A demonstration on the art of Kalamkari highlighted the time and skill that go into each Kalamkari piece

Kanchana and Hema, two artisans from Srikalahasti, recreated Nature on cloth with deft strokes at a demonstration on the art of Kalamkari at Fabindia.

Using a burnt tamarind twig, Kanchana, an award-winning artisan, sketched the outline framed in her mind. “The twig serves the purpose of a pencil or kalam. A pencil may leave an outline even after the cloth is washed. This doesn’t,” explains Ramana Prasad, administrative officer for Dwaraka, (Development of Weavers and Rural artisans in Kalamkari art) to curious visitors.

Then, with point-tipped bamboo sticks as paint brushes and steady hands, Kanchana and Hema sketch the outline in black paint made from a blend of fermented jaggery, palm jaggery and rusted iron files. “Black is a must in all our works, be it to draw the outline or as a colour-filling exercise.” Soon, peacocks play peak-a-boo amidst lush greenery.

“We will not be demonstrating how the colours are filled, as the making of the various dyes takes days.” He then narrates the whole process of creating a Kalamkari masterpiece. “It’s an arduous process. People fail to realise the time and skill that go into a Kalamkari piece. It takes 15 to 20 days for one artisan to complete a sari. Also, no two Kalamkari pieces are the same as each piece is a product of the artisan’s mind - be it the framing of design or the use of colours.”

The process

According to Ramana Prasad, the fabric is first washed in a flowing river.

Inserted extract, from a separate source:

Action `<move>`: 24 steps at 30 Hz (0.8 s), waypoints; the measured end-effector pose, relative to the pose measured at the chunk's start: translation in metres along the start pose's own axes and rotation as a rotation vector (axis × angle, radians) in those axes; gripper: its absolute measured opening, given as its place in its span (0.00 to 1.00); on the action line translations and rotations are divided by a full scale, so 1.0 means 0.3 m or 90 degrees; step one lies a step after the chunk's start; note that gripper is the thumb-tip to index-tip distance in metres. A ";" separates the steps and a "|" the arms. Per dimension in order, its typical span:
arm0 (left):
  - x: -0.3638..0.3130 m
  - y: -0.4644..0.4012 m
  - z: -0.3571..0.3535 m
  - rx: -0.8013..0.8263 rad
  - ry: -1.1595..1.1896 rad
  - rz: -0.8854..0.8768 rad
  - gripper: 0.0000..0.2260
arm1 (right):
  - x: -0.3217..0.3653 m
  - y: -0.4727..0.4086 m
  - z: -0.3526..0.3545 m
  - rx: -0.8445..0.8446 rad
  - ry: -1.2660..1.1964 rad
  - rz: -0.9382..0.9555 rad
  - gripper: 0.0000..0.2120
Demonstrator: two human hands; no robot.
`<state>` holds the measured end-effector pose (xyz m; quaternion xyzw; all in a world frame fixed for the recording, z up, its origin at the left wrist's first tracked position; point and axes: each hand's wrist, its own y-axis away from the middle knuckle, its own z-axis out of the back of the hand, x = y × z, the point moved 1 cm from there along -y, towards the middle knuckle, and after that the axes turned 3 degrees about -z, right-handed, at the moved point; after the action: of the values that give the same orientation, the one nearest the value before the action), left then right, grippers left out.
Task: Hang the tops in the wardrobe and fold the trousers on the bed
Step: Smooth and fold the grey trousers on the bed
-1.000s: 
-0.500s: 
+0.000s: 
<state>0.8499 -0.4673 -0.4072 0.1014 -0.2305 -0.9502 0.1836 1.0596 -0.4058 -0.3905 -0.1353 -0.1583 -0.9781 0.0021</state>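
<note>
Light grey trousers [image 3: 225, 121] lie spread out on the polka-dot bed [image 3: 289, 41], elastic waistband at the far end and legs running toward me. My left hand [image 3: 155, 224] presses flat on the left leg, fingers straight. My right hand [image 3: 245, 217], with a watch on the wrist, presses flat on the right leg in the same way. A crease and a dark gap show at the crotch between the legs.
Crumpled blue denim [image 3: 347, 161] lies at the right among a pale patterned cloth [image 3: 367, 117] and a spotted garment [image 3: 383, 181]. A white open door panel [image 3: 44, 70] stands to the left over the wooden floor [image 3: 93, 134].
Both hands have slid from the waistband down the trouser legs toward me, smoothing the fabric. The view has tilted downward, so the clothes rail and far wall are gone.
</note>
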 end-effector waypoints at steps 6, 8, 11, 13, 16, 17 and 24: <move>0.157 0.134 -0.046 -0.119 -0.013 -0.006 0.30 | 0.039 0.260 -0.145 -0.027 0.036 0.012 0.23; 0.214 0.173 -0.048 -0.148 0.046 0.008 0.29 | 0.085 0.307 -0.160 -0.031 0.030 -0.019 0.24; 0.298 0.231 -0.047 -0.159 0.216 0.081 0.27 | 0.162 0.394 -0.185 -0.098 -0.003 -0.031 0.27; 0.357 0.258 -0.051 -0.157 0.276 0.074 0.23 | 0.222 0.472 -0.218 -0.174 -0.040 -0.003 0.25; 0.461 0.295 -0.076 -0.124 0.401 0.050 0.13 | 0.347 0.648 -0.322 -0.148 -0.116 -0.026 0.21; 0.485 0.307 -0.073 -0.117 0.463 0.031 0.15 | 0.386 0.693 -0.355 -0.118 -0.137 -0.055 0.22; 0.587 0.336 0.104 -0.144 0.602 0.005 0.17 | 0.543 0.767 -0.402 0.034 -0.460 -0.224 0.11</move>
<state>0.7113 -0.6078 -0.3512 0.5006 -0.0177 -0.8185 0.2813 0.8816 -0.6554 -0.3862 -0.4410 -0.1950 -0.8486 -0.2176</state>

Then it is left to dry in the sun. Once dry, it is dipped in a mixture of cow’s milk and myrobalan powder (extracts from a flower found in the forest). “This is to ensure that the colours used later do not run.” The end result is a golden-cream coloured cloth, the base colour for each fabric. The artistes then sketch the outlines of the images. Vegetable and fruit dyes are used as colours. The fabric is then boiled and hung to dry.

“So you see, Kalamkari is in tune with nature, it uses the help of Nature in each process. The motifs too are mostly Nature inspired. It is eco-friendly.”

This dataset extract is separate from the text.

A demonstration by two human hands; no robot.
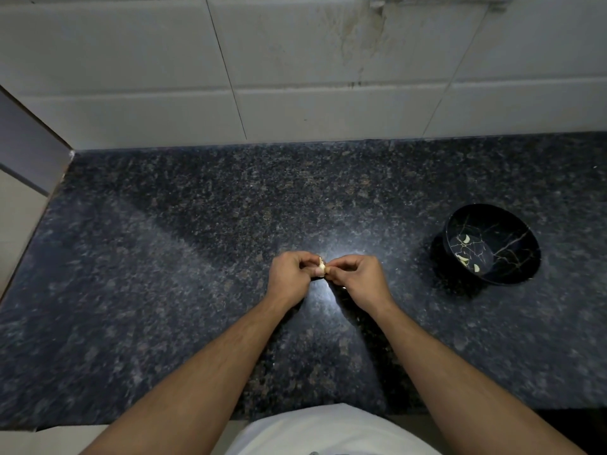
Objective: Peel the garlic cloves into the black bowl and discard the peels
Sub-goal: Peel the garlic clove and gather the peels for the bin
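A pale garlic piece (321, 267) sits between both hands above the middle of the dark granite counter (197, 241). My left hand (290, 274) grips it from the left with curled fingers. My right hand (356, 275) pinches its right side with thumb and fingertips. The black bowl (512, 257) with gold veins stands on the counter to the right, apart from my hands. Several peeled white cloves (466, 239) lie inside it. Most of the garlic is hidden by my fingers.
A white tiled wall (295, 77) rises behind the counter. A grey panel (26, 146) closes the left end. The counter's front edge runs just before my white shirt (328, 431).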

A fading textile industry, Kalamkari is being revived by Dwaraka. “We train young girls and women from marginalised Kalamkari and weaver families in this craft. Kanchana and Hema are two such people we have trained. They earn their livelihood through this. ”

To make the Kalamkari art contemporary, Dwaraka has used this craft form in innovative ways: mirrors, picture frames and folders are framed by Kalamkari panels, silk evening bags have patch-worked Kalamkari prints and Kalamkari shades for lamps. “We also have saris and apparels.”

Dwaraka also exports some of its products. “Foreigners seem to appreciate this rural art. They, however, prefer motifs from Hindu mythology.”

The demonstration of Kalamkari is organised by Fabindia in association with Dwaraka.